◆ **PROBLEM**:
Whenever an image turns up, omit it and return the remaining data exactly.
##### DATA #####
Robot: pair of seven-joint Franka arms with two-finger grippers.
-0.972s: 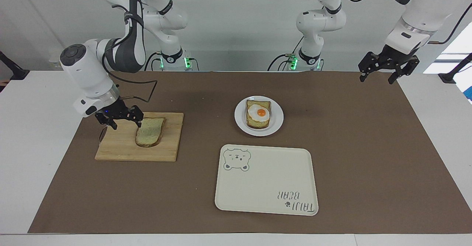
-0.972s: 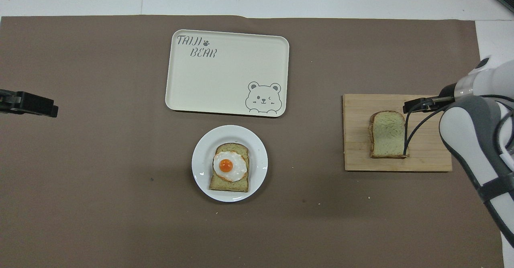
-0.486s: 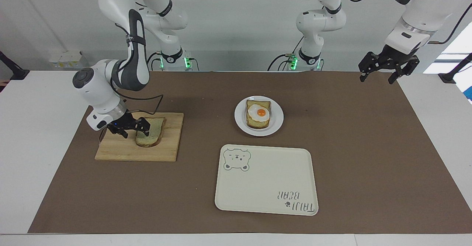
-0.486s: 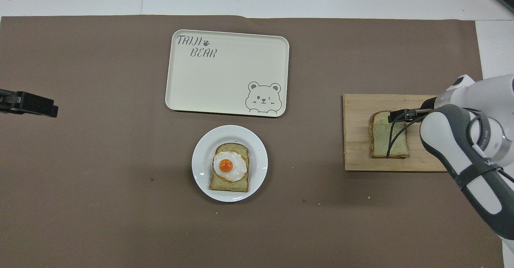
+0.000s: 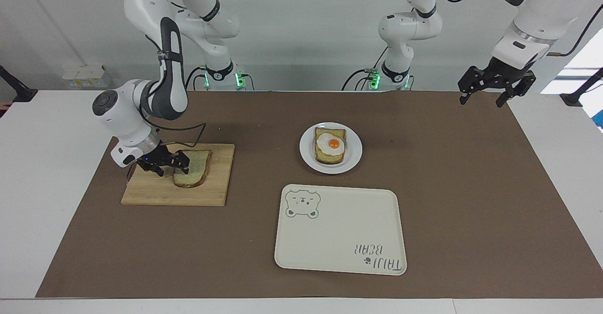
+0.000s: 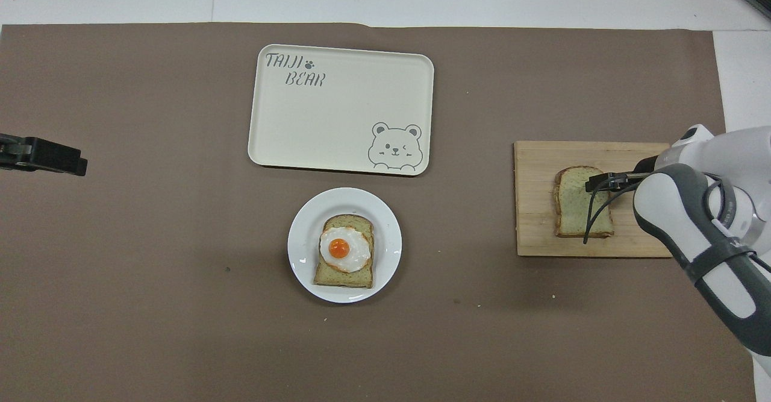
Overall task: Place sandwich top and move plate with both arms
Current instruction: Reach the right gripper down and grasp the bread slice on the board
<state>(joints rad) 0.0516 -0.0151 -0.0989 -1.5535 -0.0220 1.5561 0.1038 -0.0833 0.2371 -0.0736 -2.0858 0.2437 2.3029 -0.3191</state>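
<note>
Pale, speckled bread with a brown crust, the sandwich top, lies flat on a wooden board at the right arm's end of the table. The right gripper is low down at the bread's edge, on the side toward the right arm's end of the table. One finger sits over the slice and the other is just past its crust. The fingers are spread apart and are not squeezing the bread.

Near the middle of the brown mat is the plate, small, round and white. On it lies a slice of toast with a fried egg on top. The plate is well apart from the board.

Just beside the plate, farther from the robots, lies a cream tray with a bear drawing and the words TAIJI BEAR on it.

The left gripper waits up in the air over the corner of the mat at the left arm's end, and its fingers are spread open with nothing in them.
</note>
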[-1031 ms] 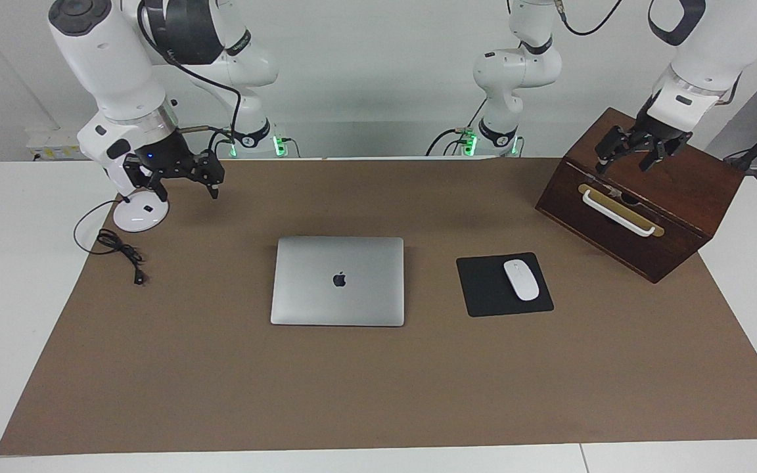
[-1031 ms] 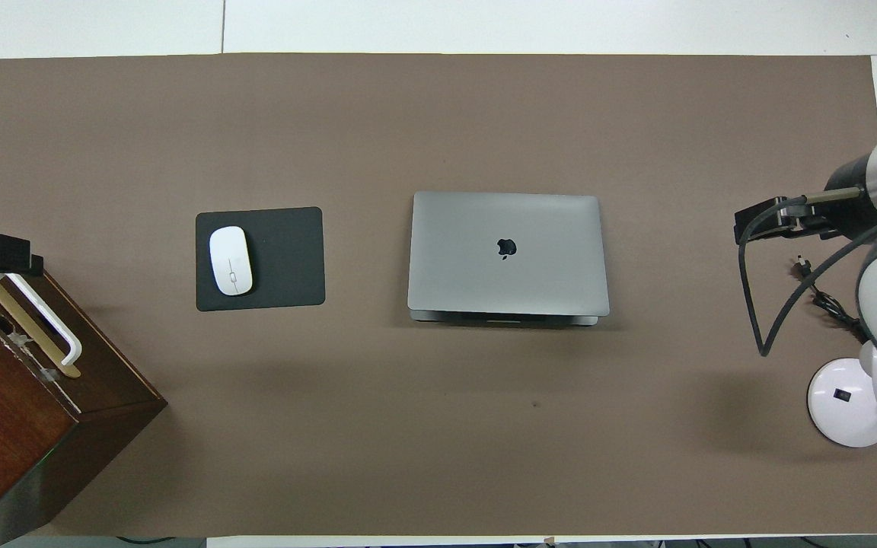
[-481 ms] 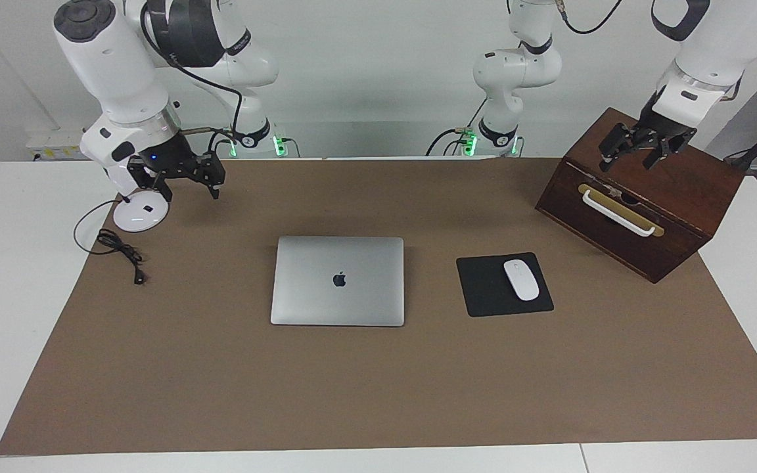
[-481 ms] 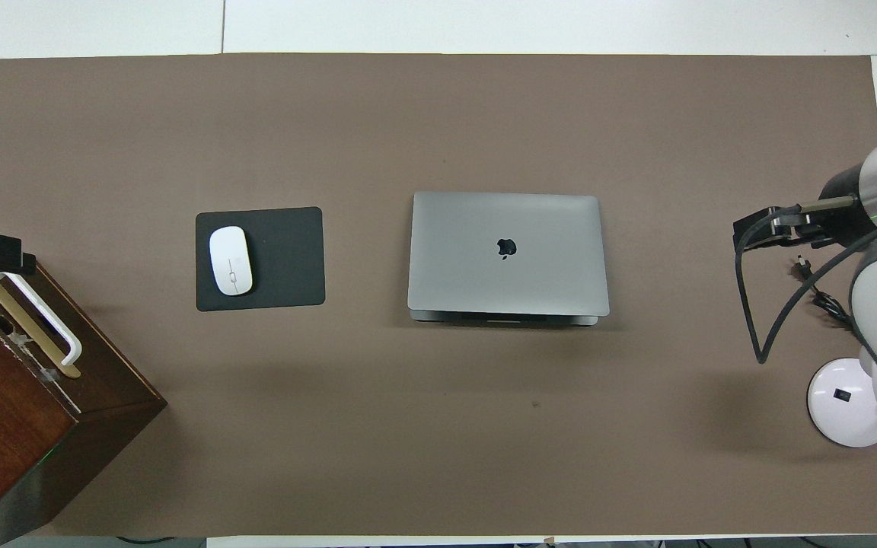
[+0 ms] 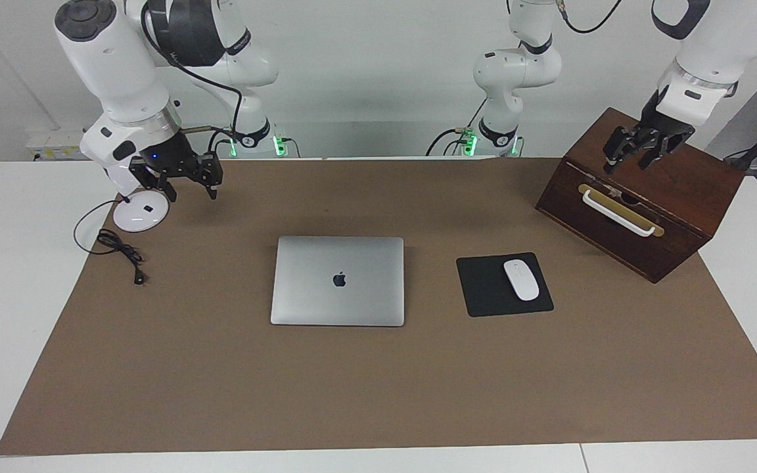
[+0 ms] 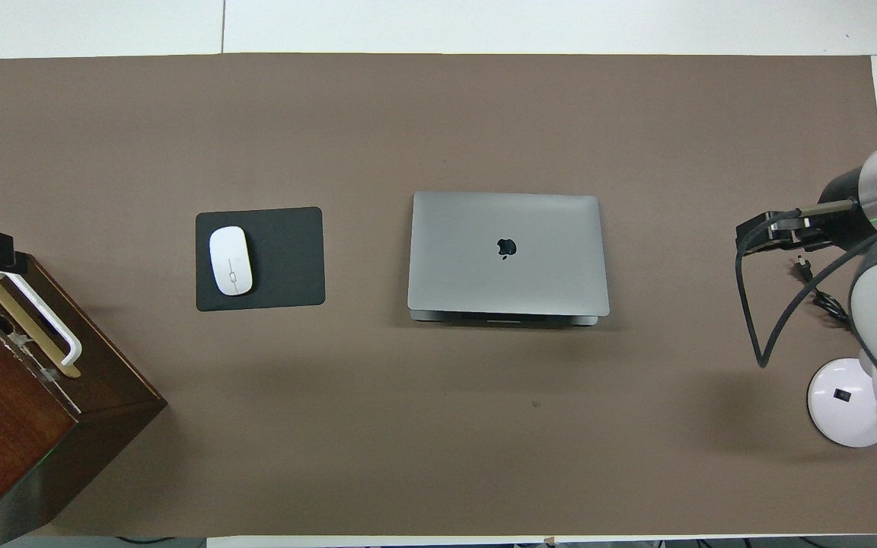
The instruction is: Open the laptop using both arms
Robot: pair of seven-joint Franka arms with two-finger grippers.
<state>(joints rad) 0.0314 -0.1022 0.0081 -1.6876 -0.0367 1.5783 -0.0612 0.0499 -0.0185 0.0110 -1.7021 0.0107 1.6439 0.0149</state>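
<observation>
Laptop (image 5: 338, 281): silver-grey, lid shut, dark apple logo facing up. Lies flat at the middle of the brown mat (image 5: 378, 394) that covers the table, square to the mat's edges. Untouched by either arm.

Mouse pad (image 5: 487, 289): black, flat on the mat beside the laptop, toward the left arm's end of the table, a gap between the two.

Mouse (image 5: 521, 280): white, resting on the mouse pad.

Wooden box (image 5: 681, 197): dark brown, with a white handle (image 5: 617, 213) on a brass plate, standing at an angle at the mat's corner nearest the left arm's base.

Lamp base (image 5: 140, 214): white, round, at the mat's edge by the right arm's end; its black cord (image 5: 119, 251) trails onto the mat and ends in a plug.

Left gripper (image 5: 641, 146): hangs over the top of the wooden box, holding nothing, fingers pointing down with a gap showing between them, so parted.

Right gripper (image 5: 189, 184): hangs over the mat beside the lamp base, holding nothing, fingers pointing down and set apart.

Both grippers are well apart from the laptop.
</observation>
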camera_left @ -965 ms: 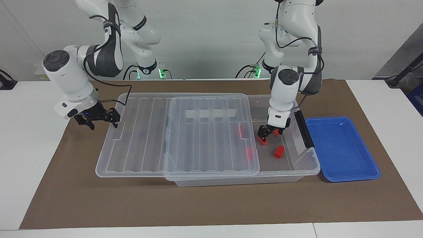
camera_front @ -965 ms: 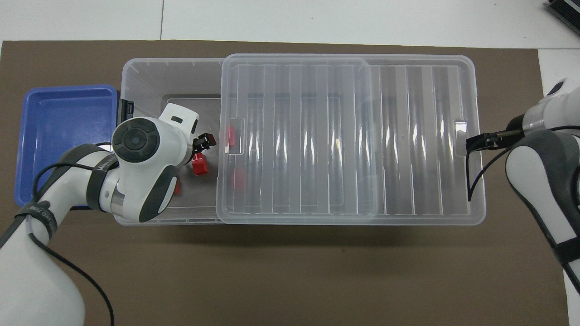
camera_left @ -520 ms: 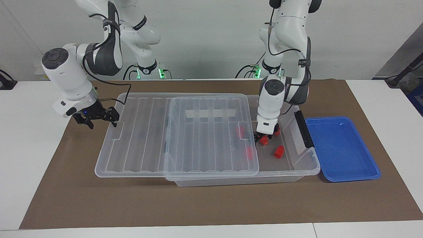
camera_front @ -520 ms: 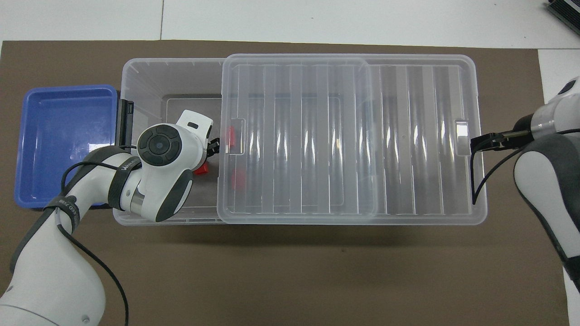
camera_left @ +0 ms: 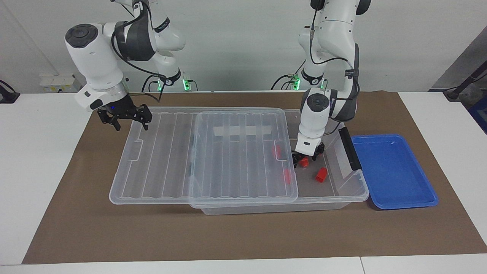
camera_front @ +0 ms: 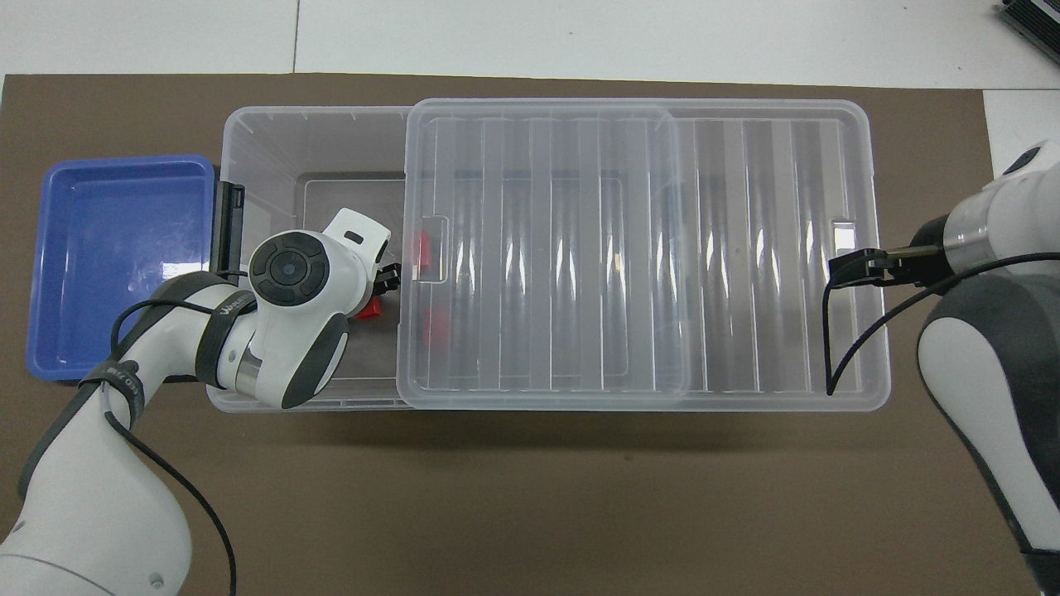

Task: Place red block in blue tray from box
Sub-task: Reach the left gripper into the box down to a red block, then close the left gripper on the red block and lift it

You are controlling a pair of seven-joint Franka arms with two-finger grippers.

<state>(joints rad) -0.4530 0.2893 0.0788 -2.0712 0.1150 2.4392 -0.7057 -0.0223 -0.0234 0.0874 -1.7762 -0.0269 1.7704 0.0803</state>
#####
◆ **OUTPUT BELOW**:
Robot: pair of seven-joint Franka arms with two-finger grippers.
-0.972s: 
-0.972s: 
-0.486s: 
-0.486s: 
+0.000s: 
+0.000s: 
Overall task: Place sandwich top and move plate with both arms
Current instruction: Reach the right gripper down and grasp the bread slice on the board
<state>(joints rad) 0.0516 -0.0151 -0.0989 -1.5535 -0.0220 1.5561 0.1038 -0.0833 0.2371 -0.0736 -2.0858 0.2437 2.3029 -0.3191</state>
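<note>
Pale, speckled bread with a brown crust, the sandwich top, lies flat on a wooden board at the right arm's end of the table. The right gripper is low down at the bread's edge, on the side toward the right arm's end of the table. One finger sits over the slice and the other is just past its crust. The fingers are spread apart and are not squeezing the bread.

Near the middle of the brown mat is the plate, small, round and white. On it lies a slice of toast with a fried egg on top. The plate is well apart from the board.

Just beside the plate, farther from the robots, lies a cream tray with a bear drawing and the words TAIJI BEAR on it.

The left gripper waits up in the air over the corner of the mat at the left arm's end, and its fingers are spread open with nothing in them.
</note>
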[-1031 ms] 
[-1031 ms] 
[-481 ms] 
[-481 ms] 
[+0 ms] 
[+0 ms] 
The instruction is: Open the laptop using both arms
Robot: pair of seven-joint Franka arms with two-finger grippers.
<state>(joints rad) 0.0314 -0.1022 0.0081 -1.6876 -0.0367 1.5783 -0.0612 0.0499 -0.0185 0.0110 -1.7021 0.0107 1.6439 0.0149</state>
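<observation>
Laptop (image 5: 338, 281): silver-grey, lid shut, dark apple logo facing up. Lies flat at the middle of the brown mat (image 5: 378, 394) that covers the table, square to the mat's edges. Untouched by either arm.

Mouse pad (image 5: 487, 289): black, flat on the mat beside the laptop, toward the left arm's end of the table, a gap between the two.

Mouse (image 5: 521, 280): white, resting on the mouse pad.

Wooden box (image 5: 681, 197): dark brown, with a white handle (image 5: 617, 213) on a brass plate, standing at an angle at the mat's corner nearest the left arm's base.

Lamp base (image 5: 140, 214): white, round, at the mat's edge by the right arm's end; its black cord (image 5: 119, 251) trails onto the mat and ends in a plug.

Left gripper (image 5: 641, 146): hangs over the top of the wooden box, holding nothing, fingers pointing down with a gap showing between them, so parted.

Right gripper (image 5: 189, 184): hangs over the mat beside the lamp base, holding nothing, fingers pointing down and set apart.

Both grippers are well apart from the laptop.
</observation>
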camera_left @ -965 ms: 
camera_front @ -965 ms: 
camera_left @ -520 ms: 
camera_front @ -520 ms: 
camera_left @ +0 ms: 
camera_front @ +0 ms: 

Task: Place red block in blue tray from box
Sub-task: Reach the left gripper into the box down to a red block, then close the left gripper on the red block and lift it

You are controlling a pair of seven-joint Franka arms with two-finger grippers.

<state>(joints rad) -0.4530 0.2893 0.0788 -2.0712 0.1150 2.4392 -0.7057 -0.0223 -0.0234 0.0874 -1.7762 -0.0269 1.7704 0.0803</state>

There's nothing more to this exercise.